Reproduce exactly, and only, the lines below from the one containing "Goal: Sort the" through the one containing "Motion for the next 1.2".

##### Materials provided

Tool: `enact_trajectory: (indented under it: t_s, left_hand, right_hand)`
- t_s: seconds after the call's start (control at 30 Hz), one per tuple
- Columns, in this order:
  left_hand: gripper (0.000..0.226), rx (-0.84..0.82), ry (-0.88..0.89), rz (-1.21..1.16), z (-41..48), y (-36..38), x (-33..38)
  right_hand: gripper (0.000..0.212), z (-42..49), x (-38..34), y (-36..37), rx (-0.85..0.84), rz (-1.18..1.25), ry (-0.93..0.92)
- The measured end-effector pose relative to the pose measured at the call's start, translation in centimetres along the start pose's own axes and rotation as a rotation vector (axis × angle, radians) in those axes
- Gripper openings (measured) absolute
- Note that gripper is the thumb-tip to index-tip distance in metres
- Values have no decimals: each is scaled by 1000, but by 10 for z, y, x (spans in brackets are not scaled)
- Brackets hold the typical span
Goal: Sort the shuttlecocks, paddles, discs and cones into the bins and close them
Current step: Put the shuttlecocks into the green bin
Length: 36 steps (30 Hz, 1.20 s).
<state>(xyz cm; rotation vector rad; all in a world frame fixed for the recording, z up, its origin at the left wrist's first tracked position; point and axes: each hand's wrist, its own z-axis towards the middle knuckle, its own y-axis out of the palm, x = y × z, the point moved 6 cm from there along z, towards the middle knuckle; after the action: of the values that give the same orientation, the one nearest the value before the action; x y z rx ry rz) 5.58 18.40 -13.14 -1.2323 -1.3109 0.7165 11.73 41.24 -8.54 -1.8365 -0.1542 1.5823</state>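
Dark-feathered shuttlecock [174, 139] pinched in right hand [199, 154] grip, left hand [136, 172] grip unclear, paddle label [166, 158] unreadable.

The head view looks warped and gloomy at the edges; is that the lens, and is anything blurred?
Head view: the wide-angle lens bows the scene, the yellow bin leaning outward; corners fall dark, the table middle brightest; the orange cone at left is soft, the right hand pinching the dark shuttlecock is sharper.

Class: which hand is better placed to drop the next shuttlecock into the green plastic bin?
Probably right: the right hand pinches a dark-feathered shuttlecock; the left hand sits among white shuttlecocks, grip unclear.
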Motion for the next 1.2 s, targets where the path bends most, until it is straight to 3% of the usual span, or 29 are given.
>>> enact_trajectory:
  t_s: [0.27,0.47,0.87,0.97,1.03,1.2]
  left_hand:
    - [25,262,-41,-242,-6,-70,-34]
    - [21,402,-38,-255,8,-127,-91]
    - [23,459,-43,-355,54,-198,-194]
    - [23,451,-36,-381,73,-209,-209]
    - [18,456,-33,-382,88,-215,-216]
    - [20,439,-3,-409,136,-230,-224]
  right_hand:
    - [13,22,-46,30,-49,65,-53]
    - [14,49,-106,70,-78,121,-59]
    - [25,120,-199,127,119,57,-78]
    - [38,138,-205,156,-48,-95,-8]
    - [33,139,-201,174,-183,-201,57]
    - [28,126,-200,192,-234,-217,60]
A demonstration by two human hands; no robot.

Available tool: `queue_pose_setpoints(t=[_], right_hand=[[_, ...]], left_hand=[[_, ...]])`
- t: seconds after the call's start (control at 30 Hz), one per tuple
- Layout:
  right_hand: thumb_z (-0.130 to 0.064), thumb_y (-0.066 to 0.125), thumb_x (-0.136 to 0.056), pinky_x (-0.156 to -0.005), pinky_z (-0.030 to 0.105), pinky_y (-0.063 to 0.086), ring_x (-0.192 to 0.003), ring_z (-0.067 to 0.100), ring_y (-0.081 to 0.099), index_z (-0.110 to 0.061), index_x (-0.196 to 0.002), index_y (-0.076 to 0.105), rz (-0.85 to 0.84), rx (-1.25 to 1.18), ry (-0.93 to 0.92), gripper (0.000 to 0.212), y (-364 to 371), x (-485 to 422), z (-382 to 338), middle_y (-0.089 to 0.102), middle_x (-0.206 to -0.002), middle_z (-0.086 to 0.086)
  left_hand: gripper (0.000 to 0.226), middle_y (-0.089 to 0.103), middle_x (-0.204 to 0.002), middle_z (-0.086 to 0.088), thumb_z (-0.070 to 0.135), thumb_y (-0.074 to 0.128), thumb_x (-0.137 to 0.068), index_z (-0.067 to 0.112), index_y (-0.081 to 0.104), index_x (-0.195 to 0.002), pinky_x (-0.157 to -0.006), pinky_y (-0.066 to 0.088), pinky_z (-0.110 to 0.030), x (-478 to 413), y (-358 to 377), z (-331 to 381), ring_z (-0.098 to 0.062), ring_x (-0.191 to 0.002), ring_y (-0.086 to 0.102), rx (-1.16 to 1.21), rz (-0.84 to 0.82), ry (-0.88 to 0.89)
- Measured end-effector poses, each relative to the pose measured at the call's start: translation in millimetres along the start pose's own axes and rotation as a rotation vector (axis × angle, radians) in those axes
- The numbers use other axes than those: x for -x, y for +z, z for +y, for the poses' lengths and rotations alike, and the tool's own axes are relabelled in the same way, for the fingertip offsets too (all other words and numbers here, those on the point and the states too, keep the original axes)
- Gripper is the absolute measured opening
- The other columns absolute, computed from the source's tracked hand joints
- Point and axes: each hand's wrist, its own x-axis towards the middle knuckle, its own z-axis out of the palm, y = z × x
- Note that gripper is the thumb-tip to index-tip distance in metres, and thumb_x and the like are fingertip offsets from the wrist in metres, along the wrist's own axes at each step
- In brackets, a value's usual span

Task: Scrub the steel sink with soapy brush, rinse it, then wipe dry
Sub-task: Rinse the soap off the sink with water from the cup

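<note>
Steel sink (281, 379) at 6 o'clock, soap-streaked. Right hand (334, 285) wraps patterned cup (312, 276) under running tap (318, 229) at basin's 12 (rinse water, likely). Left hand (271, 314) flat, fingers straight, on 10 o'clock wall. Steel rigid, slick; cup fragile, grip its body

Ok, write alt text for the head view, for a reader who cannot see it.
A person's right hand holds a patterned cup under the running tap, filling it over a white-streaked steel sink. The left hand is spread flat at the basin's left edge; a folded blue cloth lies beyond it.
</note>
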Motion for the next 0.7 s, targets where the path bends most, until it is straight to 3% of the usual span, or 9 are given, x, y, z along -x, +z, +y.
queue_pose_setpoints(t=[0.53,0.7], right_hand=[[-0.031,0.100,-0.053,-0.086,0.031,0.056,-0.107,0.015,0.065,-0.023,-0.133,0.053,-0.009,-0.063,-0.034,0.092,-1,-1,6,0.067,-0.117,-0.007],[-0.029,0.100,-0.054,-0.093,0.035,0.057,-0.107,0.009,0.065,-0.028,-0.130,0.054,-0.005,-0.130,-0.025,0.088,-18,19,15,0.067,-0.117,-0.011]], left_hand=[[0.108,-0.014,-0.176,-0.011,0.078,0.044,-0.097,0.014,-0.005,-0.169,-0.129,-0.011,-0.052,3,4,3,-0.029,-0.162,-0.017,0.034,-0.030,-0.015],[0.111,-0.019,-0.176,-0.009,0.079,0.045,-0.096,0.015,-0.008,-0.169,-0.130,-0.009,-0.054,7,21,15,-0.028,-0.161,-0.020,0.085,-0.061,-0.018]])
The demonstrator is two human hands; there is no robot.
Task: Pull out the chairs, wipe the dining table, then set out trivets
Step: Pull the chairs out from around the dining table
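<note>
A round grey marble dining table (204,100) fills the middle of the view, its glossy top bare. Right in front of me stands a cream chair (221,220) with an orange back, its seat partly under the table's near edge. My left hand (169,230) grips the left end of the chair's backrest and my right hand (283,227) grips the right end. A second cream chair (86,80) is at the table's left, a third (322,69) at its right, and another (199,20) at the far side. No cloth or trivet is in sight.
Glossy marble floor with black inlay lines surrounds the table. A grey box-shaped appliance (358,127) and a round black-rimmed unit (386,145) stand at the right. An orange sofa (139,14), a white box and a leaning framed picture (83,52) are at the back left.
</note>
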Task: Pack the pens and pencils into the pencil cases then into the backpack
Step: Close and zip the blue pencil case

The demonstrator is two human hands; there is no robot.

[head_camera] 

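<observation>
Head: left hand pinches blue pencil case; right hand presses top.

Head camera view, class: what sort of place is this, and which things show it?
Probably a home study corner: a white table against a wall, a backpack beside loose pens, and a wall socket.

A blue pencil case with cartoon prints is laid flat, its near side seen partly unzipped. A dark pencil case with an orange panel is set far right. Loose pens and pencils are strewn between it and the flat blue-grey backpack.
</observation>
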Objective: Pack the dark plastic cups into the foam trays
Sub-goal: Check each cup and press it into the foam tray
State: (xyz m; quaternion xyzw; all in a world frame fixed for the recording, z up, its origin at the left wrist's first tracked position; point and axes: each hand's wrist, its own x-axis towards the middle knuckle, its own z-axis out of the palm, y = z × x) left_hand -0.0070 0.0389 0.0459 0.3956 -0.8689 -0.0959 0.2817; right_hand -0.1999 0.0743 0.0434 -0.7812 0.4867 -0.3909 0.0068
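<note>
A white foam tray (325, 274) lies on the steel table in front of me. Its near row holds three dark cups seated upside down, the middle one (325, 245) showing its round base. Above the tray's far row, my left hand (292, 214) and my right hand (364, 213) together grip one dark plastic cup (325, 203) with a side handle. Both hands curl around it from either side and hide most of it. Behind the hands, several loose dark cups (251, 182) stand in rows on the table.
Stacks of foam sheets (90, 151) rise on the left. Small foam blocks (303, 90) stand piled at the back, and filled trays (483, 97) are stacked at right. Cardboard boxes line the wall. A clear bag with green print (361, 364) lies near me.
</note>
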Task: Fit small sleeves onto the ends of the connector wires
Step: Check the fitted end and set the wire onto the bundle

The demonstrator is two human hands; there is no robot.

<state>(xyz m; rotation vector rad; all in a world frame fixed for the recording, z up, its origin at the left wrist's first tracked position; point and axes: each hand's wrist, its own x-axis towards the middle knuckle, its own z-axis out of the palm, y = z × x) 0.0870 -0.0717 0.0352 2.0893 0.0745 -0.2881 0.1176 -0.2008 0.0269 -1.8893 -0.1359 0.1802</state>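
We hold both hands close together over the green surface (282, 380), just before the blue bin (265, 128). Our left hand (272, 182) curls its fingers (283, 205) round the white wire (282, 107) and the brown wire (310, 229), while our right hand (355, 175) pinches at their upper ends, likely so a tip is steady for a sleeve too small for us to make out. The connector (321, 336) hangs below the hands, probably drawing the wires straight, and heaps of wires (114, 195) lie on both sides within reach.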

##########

> [Result of this task]
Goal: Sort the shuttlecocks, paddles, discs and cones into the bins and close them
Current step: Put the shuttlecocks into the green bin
Length: 36 steps (30 Hz, 1.20 s).
<state>(xyz cm; rotation vector rad; all in a world frame fixed for the recording, z up, its origin at the left wrist's first tracked position; point and axes: each hand's wrist, its own z-axis towards the middle knuckle, its own y-axis out of the palm, x = y × z, the point moved 6 cm from there along z, towards the middle knuckle; after the action: of the values that give the same orientation, the one nearest the value before the action; x y z rx ry rz) 5.58 18.40 -13.14 -1.2323 -1.3109 0.7165 11.73 41.24 -8.54 -1.8365 -0.1542 1.5823</state>
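Dark-feathered shuttlecock [174, 139] pinched in right hand [199, 154] grip, left hand [136, 172] grip unclear, paddle label [166, 158] unreadable.

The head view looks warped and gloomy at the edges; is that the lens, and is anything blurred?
Head view: the wide-angle lens bows the scene, the yellow bin leaning outward; corners fall dark, the table middle brightest; the orange cone at left is soft, the right hand pinching the dark shuttlecock is sharper.

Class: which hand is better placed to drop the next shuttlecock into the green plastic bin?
Probably right: the right hand pinches a dark-feathered shuttlecock; the left hand sits among white shuttlecocks, grip unclear.
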Motion for the next 1.2 s, targets where the path bends most, until it is straight to 3% of the usual span, or 29 are given.

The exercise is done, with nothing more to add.